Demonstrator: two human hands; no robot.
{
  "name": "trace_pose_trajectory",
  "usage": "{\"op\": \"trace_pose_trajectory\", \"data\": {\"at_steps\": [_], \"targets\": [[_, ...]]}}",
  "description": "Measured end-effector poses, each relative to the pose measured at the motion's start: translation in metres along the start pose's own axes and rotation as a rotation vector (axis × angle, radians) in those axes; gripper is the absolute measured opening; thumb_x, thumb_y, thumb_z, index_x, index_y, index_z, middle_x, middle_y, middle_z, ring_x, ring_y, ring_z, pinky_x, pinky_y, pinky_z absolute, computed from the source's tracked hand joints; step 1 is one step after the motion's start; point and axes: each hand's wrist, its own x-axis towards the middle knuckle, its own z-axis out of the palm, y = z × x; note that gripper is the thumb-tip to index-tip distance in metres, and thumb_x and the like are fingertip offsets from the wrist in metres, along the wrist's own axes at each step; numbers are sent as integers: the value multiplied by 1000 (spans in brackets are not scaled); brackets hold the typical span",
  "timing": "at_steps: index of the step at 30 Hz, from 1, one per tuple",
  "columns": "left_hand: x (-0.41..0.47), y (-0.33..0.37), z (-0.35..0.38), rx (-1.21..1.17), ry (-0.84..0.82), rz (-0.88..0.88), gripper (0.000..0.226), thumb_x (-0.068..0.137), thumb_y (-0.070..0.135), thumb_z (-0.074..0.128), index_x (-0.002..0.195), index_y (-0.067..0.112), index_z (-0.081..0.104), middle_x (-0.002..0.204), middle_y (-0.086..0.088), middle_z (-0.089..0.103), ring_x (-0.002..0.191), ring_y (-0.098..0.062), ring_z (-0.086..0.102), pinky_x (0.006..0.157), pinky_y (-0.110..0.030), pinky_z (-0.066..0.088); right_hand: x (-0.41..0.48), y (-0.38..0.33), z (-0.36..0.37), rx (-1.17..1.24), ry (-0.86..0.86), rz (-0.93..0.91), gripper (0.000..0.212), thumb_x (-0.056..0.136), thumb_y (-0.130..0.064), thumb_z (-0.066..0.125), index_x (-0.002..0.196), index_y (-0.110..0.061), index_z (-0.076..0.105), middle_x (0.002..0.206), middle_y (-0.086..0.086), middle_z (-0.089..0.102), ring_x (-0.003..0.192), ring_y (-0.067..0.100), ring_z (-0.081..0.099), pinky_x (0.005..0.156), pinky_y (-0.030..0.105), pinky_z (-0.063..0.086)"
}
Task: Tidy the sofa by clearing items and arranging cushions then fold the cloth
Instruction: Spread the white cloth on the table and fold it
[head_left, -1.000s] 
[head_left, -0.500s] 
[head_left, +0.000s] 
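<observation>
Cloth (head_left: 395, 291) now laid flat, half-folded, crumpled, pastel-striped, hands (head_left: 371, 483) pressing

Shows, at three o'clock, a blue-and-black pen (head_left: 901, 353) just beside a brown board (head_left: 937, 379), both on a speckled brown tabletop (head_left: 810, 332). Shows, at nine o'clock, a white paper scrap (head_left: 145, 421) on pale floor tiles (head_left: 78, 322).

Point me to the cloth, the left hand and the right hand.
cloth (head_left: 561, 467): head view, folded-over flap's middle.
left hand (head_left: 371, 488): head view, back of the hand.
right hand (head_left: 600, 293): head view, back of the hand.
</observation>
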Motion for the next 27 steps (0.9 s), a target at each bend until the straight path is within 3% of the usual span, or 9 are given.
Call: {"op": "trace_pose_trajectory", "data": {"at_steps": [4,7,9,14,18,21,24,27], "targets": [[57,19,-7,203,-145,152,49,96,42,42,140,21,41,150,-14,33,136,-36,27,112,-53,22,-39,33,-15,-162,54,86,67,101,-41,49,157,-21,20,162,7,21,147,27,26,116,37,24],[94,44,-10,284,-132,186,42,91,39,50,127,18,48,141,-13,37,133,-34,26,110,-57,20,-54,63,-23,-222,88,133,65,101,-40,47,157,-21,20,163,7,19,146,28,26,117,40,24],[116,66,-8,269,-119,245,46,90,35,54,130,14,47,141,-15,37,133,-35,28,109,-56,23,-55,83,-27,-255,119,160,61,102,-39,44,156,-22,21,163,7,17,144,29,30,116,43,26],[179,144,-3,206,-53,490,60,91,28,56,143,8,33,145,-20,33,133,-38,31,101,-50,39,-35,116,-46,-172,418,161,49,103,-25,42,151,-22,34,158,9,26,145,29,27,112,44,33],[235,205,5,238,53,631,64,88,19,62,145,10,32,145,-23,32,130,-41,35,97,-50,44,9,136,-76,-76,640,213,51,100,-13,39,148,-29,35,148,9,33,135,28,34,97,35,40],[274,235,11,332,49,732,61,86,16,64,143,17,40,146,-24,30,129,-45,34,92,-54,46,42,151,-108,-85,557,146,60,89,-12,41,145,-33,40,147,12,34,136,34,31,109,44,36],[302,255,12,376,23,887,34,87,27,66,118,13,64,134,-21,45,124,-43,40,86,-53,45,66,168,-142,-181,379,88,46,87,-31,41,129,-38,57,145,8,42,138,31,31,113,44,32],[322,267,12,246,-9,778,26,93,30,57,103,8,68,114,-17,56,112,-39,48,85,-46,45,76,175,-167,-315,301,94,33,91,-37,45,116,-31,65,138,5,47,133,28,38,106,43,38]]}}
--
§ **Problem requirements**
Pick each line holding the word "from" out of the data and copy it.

§ **Task answer**
  "description": "Measured end-effector poses, each relative to the pose measured at the motion's start: translation in metres along the start pose's own axes and rotation as a rotation vector (axis × angle, radians) in those axes; gripper is the absolute measured opening; thumb_x, thumb_y, thumb_z, index_x, index_y, index_z, middle_x, middle_y, middle_z, ring_x, ring_y, ring_z, pinky_x, pinky_y, pinky_z absolute, computed from the source's tracked hand joints; step 1 is one step after the motion's start; point and axes: each hand's wrist, its own x-axis towards the middle knuckle, its own z-axis out of the palm, y = z × x; note that gripper is the thumb-tip to index-tip distance in metres, and thumb_x and the like are fingertip offsets from the wrist in metres, along the wrist's own axes at each step; numbers are sent as integers: the value multiplied by 1000 (spans in brackets are not scaled); brackets hold the typical span",
  "timing": "at_steps: index of the step at 30 Hz, from 1, one per tuple",

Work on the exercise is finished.